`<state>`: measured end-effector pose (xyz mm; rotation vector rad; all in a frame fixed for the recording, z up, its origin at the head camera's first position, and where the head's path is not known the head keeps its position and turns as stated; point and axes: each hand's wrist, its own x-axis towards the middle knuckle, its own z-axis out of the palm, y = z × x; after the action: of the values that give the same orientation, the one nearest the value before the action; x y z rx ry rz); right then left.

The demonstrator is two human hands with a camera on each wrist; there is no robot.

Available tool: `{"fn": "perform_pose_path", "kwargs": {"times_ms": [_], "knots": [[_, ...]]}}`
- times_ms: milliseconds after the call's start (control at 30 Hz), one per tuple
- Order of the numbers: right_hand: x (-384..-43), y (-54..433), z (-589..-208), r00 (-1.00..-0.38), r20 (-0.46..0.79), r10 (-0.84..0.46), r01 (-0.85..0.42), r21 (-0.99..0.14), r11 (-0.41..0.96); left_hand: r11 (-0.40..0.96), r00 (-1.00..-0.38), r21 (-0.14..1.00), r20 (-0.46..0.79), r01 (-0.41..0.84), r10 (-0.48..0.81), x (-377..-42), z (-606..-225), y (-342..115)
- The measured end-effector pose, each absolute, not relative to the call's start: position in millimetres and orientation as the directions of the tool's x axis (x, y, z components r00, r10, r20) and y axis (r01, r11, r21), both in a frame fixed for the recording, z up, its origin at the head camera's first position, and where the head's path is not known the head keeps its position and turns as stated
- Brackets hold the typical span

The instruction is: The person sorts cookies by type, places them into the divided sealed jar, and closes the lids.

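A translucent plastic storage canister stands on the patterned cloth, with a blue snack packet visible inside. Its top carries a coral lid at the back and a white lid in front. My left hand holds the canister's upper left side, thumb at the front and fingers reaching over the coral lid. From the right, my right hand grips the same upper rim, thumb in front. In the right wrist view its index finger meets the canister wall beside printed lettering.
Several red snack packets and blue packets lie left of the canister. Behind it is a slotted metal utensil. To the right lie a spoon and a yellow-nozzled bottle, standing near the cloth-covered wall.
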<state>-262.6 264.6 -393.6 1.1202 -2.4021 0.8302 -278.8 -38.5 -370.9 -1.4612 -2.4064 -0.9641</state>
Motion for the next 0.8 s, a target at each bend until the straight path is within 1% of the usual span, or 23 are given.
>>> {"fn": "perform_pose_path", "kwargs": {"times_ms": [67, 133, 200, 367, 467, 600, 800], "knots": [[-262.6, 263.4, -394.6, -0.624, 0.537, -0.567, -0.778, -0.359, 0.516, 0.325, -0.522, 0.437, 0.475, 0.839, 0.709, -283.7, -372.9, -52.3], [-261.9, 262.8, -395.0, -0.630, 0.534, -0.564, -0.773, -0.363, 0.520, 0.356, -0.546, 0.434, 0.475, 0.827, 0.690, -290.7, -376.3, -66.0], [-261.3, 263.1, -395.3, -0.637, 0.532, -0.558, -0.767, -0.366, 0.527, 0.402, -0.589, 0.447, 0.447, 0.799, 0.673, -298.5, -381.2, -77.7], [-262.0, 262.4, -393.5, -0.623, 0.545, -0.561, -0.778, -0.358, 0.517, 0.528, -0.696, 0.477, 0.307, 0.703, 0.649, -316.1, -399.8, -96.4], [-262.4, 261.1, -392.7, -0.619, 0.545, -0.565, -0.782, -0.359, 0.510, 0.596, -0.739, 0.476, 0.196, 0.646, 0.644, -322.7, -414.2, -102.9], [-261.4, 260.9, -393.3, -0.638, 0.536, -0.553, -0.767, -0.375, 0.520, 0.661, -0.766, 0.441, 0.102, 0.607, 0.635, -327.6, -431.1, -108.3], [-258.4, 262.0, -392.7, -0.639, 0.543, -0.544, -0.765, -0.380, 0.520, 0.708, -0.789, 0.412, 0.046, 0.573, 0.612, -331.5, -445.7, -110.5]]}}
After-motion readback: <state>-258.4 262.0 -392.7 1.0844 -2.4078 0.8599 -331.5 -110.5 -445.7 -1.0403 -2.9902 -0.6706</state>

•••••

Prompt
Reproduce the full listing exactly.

Written solution
`<state>`: measured end-effector pose (xyz mm; rotation vector rad; all in a frame fixed for the recording, z up, its origin at the head camera's first position, and where the head's path is not known the head keeps its position and turns as stated; point and axes: each hand's wrist, its own x-axis towards the middle knuckle, its own z-axis out of the palm, y = z × x; after the action: of the values that give the same orientation, the one nearest the value before the action; x y z rx ry rz); right then left.

The demonstrator is two human hands with a camera on each wrist; there is no robot.

Available tool: `{"fn": "perform_pose_path", "kwargs": {"times_ms": [_], "knots": [[_, ...]]}}`
- times_ms: milliseconds after the call's start (control at 30 Hz), one per tuple
- Order of the numbers: right_hand: x (-384..-43), y (-54..433), z (-589..-208), r00 (-1.00..-0.38), r20 (-0.46..0.79), r10 (-0.84..0.46), r01 (-0.85..0.42), r21 (-0.99..0.14), r11 (-0.41..0.96); left_hand: r11 (-0.40..0.96), r00 (-1.00..-0.38), r21 (-0.14..1.00), r20 (-0.46..0.79), r01 (-0.41..0.84), r10 (-0.48..0.81), x (-377..-42), z (-606..-225), y (-342..115)
- The measured end-effector pose, each absolute, not relative to the call's start: position in millimetres and orientation as the directions of the tool's x axis (x, y, z components r00, r10, r20) and y axis (r01, r11, r21), both in a frame fixed for the recording, z up, its origin at the head camera's first position, and where the head's path is not known the head keeps its position and turns as stated
- Brackets hold the typical span

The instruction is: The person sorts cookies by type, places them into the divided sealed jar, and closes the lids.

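A translucent plastic storage canister stands on the patterned cloth, with a blue snack packet visible inside. Its top carries a coral lid at the back and a white lid in front. My left hand holds the canister's upper left side, thumb at the front and fingers reaching over the coral lid. From the right, my right hand grips the same upper rim, thumb in front. In the right wrist view its index finger meets the canister wall beside printed lettering.
Several red snack packets and blue packets lie left of the canister. Behind it is a slotted metal utensil. To the right lie a spoon and a yellow-nozzled bottle, standing near the cloth-covered wall.
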<state>-262.6 264.6 -393.6 1.1202 -2.4021 0.8302 -278.8 -38.5 -370.9 -1.4612 -2.4064 -0.9641</state>
Motion for the next 0.8 s, a target at each bend until the straight path is within 1% of the usual span, or 23 are given.
>>> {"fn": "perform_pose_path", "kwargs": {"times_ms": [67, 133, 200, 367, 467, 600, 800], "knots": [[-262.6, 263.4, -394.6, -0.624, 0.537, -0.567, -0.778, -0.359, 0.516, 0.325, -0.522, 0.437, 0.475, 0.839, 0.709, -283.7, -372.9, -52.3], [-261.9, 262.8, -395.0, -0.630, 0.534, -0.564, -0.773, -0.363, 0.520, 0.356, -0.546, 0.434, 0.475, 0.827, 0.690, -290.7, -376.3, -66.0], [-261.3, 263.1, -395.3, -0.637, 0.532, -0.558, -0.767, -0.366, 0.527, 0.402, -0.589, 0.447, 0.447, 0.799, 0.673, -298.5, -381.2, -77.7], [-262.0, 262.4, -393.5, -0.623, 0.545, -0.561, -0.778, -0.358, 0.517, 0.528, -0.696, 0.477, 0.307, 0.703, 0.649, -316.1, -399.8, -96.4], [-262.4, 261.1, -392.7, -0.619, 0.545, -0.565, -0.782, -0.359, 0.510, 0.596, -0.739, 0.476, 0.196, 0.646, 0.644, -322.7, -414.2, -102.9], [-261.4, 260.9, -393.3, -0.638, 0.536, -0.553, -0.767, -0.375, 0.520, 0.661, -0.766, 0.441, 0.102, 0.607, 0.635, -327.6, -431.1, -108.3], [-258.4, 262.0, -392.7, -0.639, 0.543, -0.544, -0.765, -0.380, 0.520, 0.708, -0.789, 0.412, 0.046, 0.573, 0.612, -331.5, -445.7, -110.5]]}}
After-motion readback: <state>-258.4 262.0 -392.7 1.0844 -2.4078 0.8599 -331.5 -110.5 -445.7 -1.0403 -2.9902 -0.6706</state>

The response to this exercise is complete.